Na postagem, o homem diz que ouviu dentro de um hospital em Camocim que o município de Granja teria enviado “mais de 20 pacientes” em um único dia. Sem mostrar números, relatórios, regulação ou qualquer documento, ainda debocha dos atendimentos ao afirmar que “até uma diarreia eles querem mandar”.
Em outro trecho, o suposto médico chega a afirmar que em Granja “nem saúde tem”, declaração que não condiz com a realidade. O município possui hospital, unidades básicas de saúde, equipes de atendimento e estrutura pública funcionando regularmente, apesar dos problemas e dificuldades comuns enfrentados pela maioria das cidades do interior.

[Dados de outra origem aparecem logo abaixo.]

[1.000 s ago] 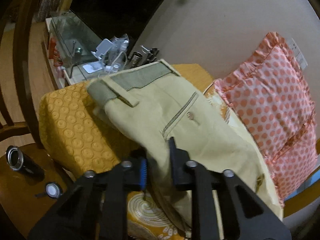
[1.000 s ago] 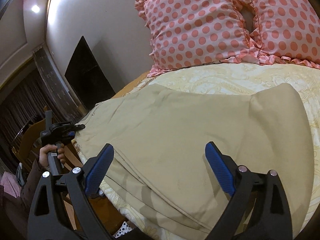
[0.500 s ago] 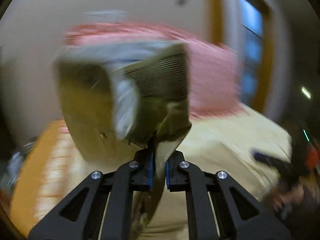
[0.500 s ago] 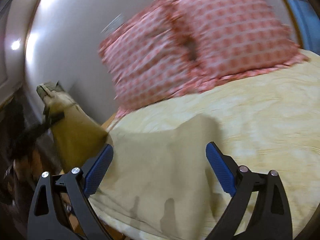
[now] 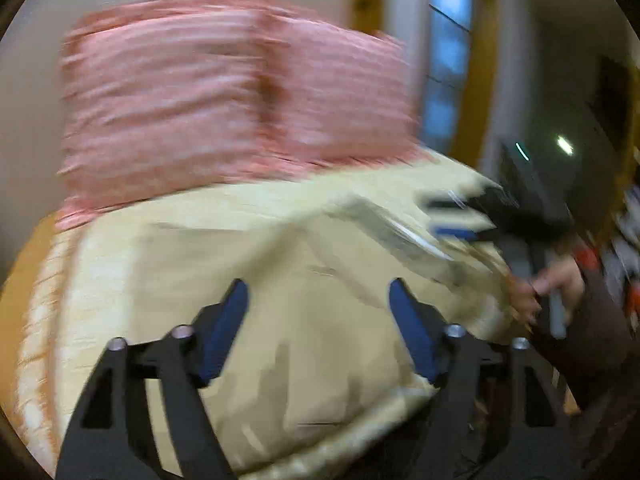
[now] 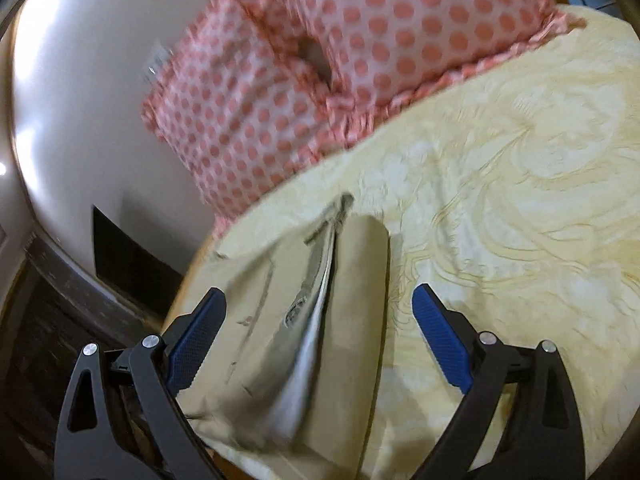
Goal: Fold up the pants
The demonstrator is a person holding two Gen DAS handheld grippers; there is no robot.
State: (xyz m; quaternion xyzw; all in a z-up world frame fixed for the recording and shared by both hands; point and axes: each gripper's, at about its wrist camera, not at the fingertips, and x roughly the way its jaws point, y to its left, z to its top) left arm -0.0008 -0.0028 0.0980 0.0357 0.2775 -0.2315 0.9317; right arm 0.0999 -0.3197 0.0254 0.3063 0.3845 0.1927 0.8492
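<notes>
The khaki pants (image 6: 312,332) lie folded on the yellow bed cover, waistband end laid over the legs, pale lining showing at the fold. In the blurred left wrist view they spread below the fingers (image 5: 320,320). My left gripper (image 5: 318,328) is open and empty just above the pants. My right gripper (image 6: 320,344) is open and empty, its fingers either side of the folded pants. The right gripper also shows in the left wrist view (image 5: 472,216), at the pants' far right edge.
Two pink polka-dot pillows (image 6: 340,60) lean on the wall at the bed's head. The yellow patterned bed cover (image 6: 520,200) stretches to the right. The bed's wooden edge (image 6: 184,284) and dark floor lie to the left. A window (image 5: 448,60) stands behind.
My left gripper swung the waistband end over onto the legs, then opened and let go. The right gripper stayed open and moved closer over the fold.
</notes>
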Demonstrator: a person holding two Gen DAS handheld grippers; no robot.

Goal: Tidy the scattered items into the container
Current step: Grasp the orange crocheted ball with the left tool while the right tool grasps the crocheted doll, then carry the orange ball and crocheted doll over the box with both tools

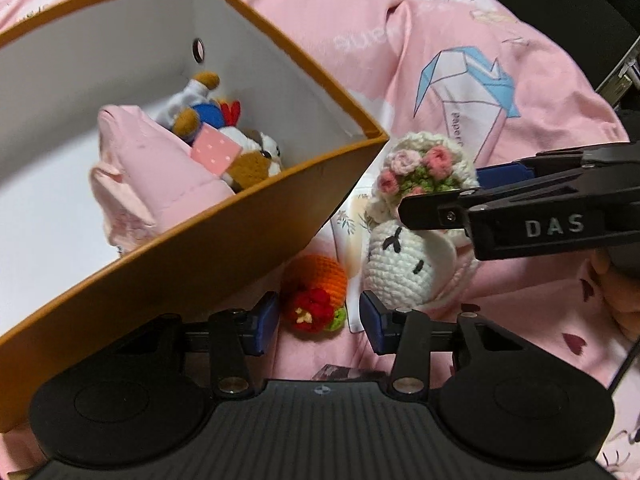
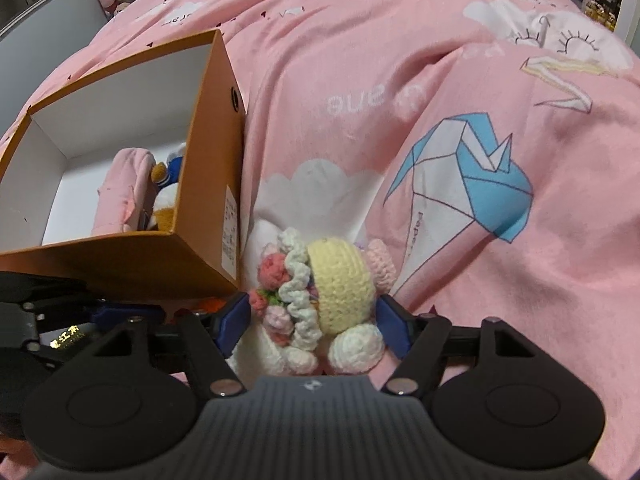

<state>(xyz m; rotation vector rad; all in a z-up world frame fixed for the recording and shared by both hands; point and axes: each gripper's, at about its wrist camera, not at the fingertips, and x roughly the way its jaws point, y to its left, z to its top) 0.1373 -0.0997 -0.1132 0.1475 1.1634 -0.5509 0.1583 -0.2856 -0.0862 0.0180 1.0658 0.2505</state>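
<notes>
An orange box (image 1: 160,280) with a white inside stands on the pink bedspread and holds a pink cloth (image 1: 160,168) and two plush toys (image 1: 248,152). Just outside its near corner lies an orange and red crocheted piece (image 1: 316,300), between the fingers of my left gripper (image 1: 320,326), which is open with gaps on both sides. Beside it lies a white crocheted doll (image 2: 320,300) with a flower hat. My right gripper (image 2: 314,322) straddles the doll, blue pads close to both sides, and the doll rests on the bed.
A white card with a leaf print (image 1: 348,220) lies under the doll. The box's wall (image 2: 212,140) rises just left of the doll. The pink bedspread (image 2: 440,80) stretches away to the right and far side. A hand (image 1: 624,304) shows at the right edge.
</notes>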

A postura é grave. Primeiro porque espalha informação sem prova, tentando criar uma narrativa de caos absoluto na saúde pública do município. Segundo porque a fala parte de alguém que se apresenta publicamente como médico, o que aumenta ainda mais a responsabilidade sobre o que divulga.
O Código de Ética Médica exige responsabilidade nas declarações públicas, zelo pela verdade e respeito aos pacientes e instituições de saúde. Médico não pode usar a profissão para espalhar desinformação, criar pânico ou fazer acusações sem comprovação.

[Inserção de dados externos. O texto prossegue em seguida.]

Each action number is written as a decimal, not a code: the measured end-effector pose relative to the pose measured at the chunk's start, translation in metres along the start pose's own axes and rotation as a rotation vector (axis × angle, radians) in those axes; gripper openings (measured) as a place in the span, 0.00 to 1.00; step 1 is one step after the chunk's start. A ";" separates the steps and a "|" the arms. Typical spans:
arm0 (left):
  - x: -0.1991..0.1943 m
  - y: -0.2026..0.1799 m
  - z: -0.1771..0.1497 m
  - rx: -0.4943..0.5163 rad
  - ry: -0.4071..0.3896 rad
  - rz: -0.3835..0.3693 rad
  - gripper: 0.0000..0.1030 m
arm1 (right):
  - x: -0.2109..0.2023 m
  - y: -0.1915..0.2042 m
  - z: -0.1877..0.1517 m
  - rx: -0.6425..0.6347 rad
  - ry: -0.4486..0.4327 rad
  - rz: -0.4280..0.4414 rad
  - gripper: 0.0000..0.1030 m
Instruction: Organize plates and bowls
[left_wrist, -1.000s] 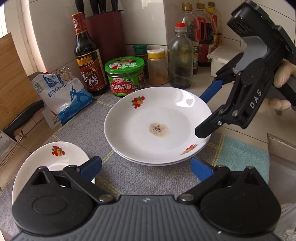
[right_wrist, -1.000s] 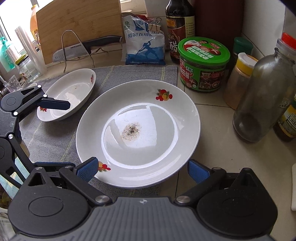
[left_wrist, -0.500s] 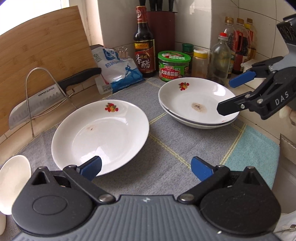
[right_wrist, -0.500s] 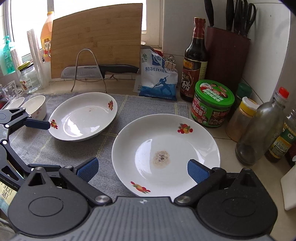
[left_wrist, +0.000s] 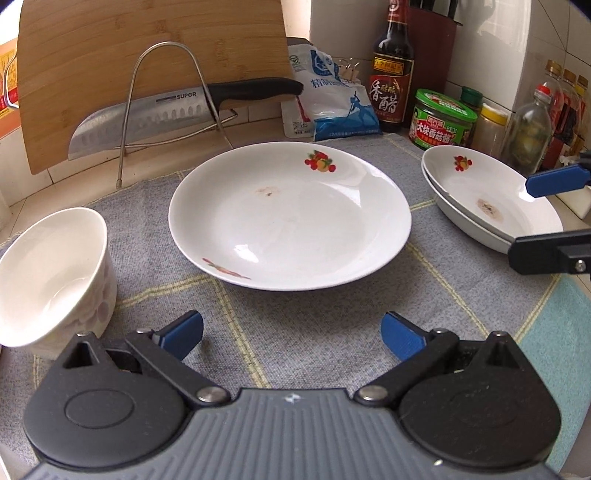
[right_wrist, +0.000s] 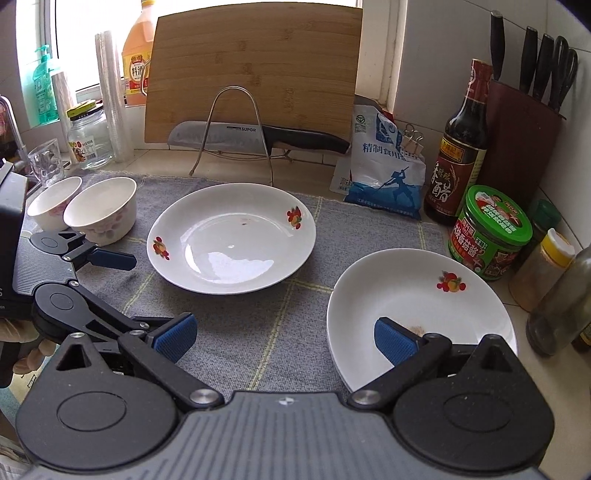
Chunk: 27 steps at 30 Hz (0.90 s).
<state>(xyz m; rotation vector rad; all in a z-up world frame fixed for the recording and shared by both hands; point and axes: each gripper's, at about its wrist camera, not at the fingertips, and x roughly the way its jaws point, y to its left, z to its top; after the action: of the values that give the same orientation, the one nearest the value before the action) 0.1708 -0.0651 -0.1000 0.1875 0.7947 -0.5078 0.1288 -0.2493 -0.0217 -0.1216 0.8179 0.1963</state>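
Observation:
A white plate with fruit prints (left_wrist: 291, 218) lies alone on the grey mat (left_wrist: 303, 317); it also shows in the right wrist view (right_wrist: 232, 240). To its right sit two stacked plates (left_wrist: 487, 199), the top one with a brown stain (right_wrist: 417, 302). Two white bowls (right_wrist: 101, 210) stand at the left; one shows in the left wrist view (left_wrist: 51, 273). My left gripper (left_wrist: 291, 334) is open and empty, just short of the lone plate. My right gripper (right_wrist: 282, 338) is open and empty, beside the stack's near edge.
A cleaver (left_wrist: 177, 110) rests on a wire rack before a bamboo board (right_wrist: 251, 70). A salt bag (right_wrist: 384, 170), vinegar bottle (right_wrist: 461, 147), green-lidded jar (right_wrist: 487, 236), spice jars and a knife block (right_wrist: 517, 133) line the back right. Glass jars stand at the far left.
Both grippers have pulled back and swung left from the stacked plates. The left one now faces the lone plate, and the bowls have come into view.

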 end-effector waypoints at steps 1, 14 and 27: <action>0.003 0.000 0.000 -0.004 0.004 0.001 0.99 | 0.000 0.002 0.001 -0.009 0.000 0.001 1.00; 0.021 -0.006 0.010 0.001 -0.023 0.049 1.00 | 0.010 -0.003 0.017 -0.094 0.011 0.018 1.00; 0.020 -0.005 0.007 -0.007 -0.052 0.057 1.00 | 0.072 -0.022 0.078 -0.209 0.050 0.200 1.00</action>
<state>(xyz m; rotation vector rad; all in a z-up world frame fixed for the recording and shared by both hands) 0.1840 -0.0794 -0.1096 0.1898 0.7381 -0.4543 0.2368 -0.2477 -0.0211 -0.2426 0.8580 0.4696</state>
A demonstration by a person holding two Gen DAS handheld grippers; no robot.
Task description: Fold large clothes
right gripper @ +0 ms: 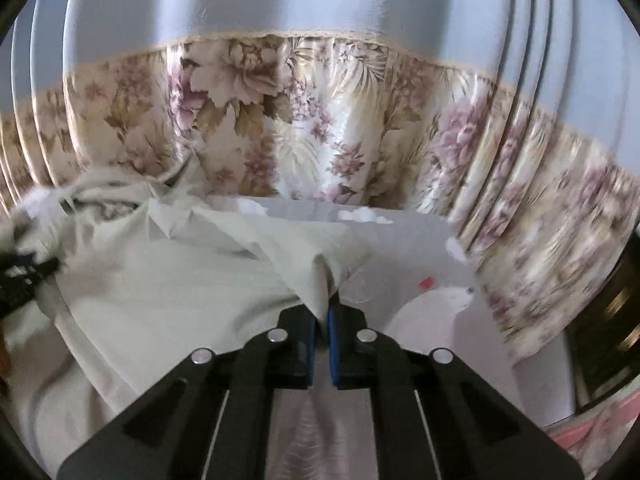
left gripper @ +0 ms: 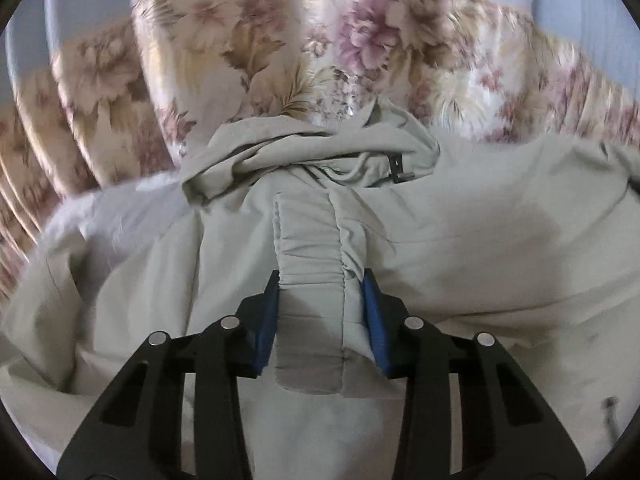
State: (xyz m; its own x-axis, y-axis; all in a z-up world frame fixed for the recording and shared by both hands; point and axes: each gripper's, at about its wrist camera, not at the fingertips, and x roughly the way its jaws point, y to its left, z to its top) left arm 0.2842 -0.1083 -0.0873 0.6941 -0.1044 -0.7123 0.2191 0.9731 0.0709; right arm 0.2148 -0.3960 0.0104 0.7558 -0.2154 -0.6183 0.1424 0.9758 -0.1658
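Your left gripper pinches the jacket's elastic cuff; your right gripper clamps a fabric fold, the garment draped over the bed. Uneven pulling could slip the thin fold free

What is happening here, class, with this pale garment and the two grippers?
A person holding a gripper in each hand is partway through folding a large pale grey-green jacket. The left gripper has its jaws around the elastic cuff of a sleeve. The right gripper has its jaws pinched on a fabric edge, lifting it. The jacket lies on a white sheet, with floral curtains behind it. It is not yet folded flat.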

Outro ponto preocupante é o tom de deboche ao citar pacientes com diarreia, ignorando que esse tipo de quadro pode evoluir para situações graves dependendo da idade e das condições clínicas da pessoa.
Ao agir dessa forma, o autor do cometário se for realmente profissional da medicina pode, inclusive, ser alvo de representação no Conselho Regional de Medicina por possível conduta incompatível com a ética médica.
Caso não seja, poderá responder também por falsidade ideológica.